Joe Patterson jop at astro.columbia.edu
Wed Mar 2 17:28:03 EST 2011


Dear CBAers,

Wow, what a bunch of stars in February.  ER UMa and SDSS1339+48 continue 
to light up our sky with beautiful periodic variations!  The signals in 
ER UMa must surely tell us a lot, because they are large-amplitude in a 
bright star, and very phase-stable.  Just ideal for the long term study 
that has never been feasible in any other star - because the signal 
vanishes, the star vanishes, or the stability is too low to follow 
definitively.  Keep the faith on through the next superoutburst, and a 
little beyond - i.e. at least 3 more weeks.

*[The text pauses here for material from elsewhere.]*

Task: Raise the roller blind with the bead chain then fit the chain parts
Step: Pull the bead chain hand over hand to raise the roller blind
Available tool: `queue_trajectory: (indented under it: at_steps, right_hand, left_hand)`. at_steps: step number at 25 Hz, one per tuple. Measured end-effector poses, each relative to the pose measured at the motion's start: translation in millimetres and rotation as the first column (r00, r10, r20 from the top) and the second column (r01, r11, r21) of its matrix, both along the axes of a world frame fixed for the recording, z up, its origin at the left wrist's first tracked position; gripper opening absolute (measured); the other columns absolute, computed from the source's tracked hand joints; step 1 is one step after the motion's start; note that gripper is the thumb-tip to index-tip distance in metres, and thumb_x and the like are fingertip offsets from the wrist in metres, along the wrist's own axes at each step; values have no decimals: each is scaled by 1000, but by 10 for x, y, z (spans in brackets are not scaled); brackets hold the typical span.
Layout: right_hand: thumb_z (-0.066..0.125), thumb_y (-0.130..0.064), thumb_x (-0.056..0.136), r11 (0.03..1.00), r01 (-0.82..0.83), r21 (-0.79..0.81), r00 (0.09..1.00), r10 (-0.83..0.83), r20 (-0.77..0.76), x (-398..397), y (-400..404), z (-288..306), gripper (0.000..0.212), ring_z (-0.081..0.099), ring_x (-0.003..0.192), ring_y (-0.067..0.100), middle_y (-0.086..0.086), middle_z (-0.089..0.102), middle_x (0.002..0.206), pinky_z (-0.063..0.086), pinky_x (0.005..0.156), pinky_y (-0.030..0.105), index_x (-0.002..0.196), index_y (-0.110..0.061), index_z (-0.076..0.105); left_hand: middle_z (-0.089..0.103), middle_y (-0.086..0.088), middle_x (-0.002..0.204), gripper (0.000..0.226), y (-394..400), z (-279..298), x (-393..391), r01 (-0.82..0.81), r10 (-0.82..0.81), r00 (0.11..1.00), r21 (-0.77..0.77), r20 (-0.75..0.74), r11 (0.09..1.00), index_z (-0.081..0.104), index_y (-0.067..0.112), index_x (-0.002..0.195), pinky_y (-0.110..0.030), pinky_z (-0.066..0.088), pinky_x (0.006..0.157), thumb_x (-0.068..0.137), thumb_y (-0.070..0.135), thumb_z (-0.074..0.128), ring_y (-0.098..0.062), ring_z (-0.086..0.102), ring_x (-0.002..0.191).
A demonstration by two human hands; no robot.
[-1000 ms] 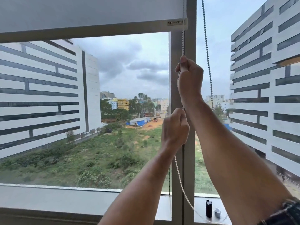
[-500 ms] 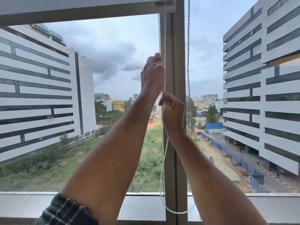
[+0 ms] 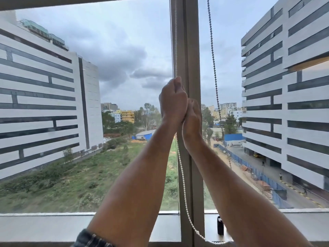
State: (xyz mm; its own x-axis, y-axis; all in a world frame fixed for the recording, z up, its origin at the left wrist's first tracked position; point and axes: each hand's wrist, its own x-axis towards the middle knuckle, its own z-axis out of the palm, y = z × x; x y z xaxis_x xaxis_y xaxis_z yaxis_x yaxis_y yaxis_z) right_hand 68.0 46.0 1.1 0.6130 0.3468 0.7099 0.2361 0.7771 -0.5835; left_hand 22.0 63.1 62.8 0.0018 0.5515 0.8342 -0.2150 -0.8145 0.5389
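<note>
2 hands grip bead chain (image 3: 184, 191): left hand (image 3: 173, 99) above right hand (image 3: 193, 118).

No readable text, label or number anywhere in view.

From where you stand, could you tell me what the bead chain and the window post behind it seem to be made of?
Bead chain: small, round, off-white beads with a dull sheen, probably plastic; the strand against the sky looks dark, likely only backlit. Window post: smooth, flat, beige-grey, matte, probably painted or coated metal, though that is uncertain.
</note>
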Motion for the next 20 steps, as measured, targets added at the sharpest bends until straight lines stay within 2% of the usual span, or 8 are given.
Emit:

SDSS1339+48 still hasn't shown its hand, just recently dropping down to 
V=15.  Will it show echoes?  Will the humps stay around for months like 
WZ Sge/GW Lib?  Will the periodic WD pulsations return soon?  Will the 
unexplained large 7 hr period at quiescence pop back up again?  All 
unknown,  At some level, we're going to want to follow this throughout 
the (northern) spring.  Definitely good for long time series, which as 
usual are much more valuable than the short guys.

And I have to say, at great risk of crying "fire" too often, that CP 
Puppis is even more interesting.  I was SHOCKED by the first few light 
curves of Bob Rea - showing a very strong periodic signal at a period 
considerably shorter than the alleged Porb.  That weird signal is still 
there, but it now appears to be multiperiodic - and it will take a good 
multi-longitude set of time series to unravel it (separate the closely 
spaced components).  Berto and Bob are doing well with it, and some 
observations from the southern USA (Tom K and Shawn Dvorak) have been 
very helpful.  I really hope that Greg Bolt (Perth), or some Aussies, 
can get some suitable runs on it.

More generally, I think 2011 is going to be a breakout year for negative 
superhumps.  For years they have been trying, and mostly failing, to 
break out from my computer.  Now they have to, having been liberated by 
the black magic of ER UMa.

There's so much new stuff, I'm not nearly caught up.  But I have learned 
all that.  My preliminary analysis on BH Lyn is negative - no 
discernible humps (other than the variation-cum-eclipse at Porb).  So 
that's probably done for the year.  The other two (likely) bright stars 
to go after now are BK Lyn and DW UMa - also fine negative-superhump 
specimens that have not been properly published yet.